Aleksandar Filimonović is a Serbian-American film and television actor, writer and producer best known for his roles in the films Dolemite Is My Name, White Lions and Montevideo, and in the television series Gaslit, S.W.A.T., The Americans, NCIS, My father's killers, Ravna gora, Village is burning..., and others.

== Personal life ==
Aleksandar has lived in Belgrade, Moscow, London, New York and Los Angeles, and is fluent in English, Russian and Serbian. Before attending Lee Strasberg Theatre and Film Institute he attained a BSc in Computer Science from Royal Holloway, University of London and has graduated from IV Belgrade Gymnasium before that. He is also a member of MENSA high-iq society.
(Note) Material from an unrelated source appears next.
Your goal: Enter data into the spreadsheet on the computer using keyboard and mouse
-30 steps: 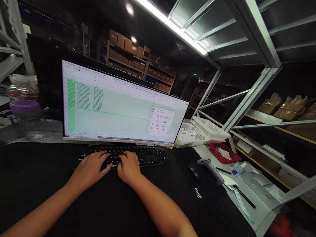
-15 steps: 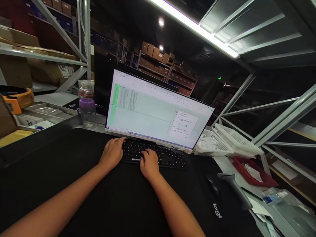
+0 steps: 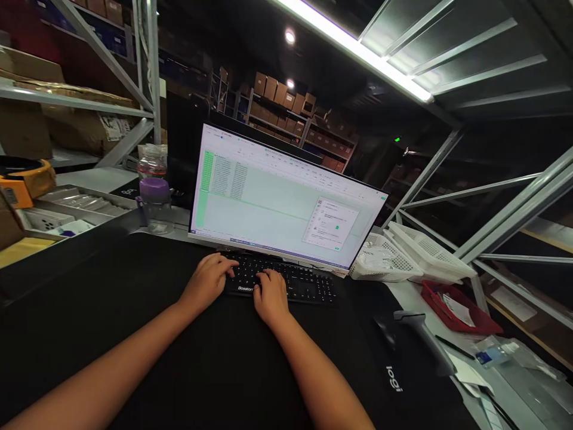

Other than acting, Aleksandar has been involved in many different sports, including soccer (at FK Rad youth team and later University of London All-star team), he also had a STARS (Student Talented Athlete Recognition Scheme) scholarship at Royal Holloway; He practices Shotokan Karate, in which he trained with Masataka Mori and James Field, he holds a black-belt; aikido, in which he trained with Mirko Jovandić and Yoshimitsu Yamada; XMA (eXtreme Martial Arts), with Mike Chat; and quite a few other sports, including snowboarding, waterskiing, ice-skating, horseback riding, sky-diving, volleyball, tennis, speedboat, jetski, motorcycle and car racing.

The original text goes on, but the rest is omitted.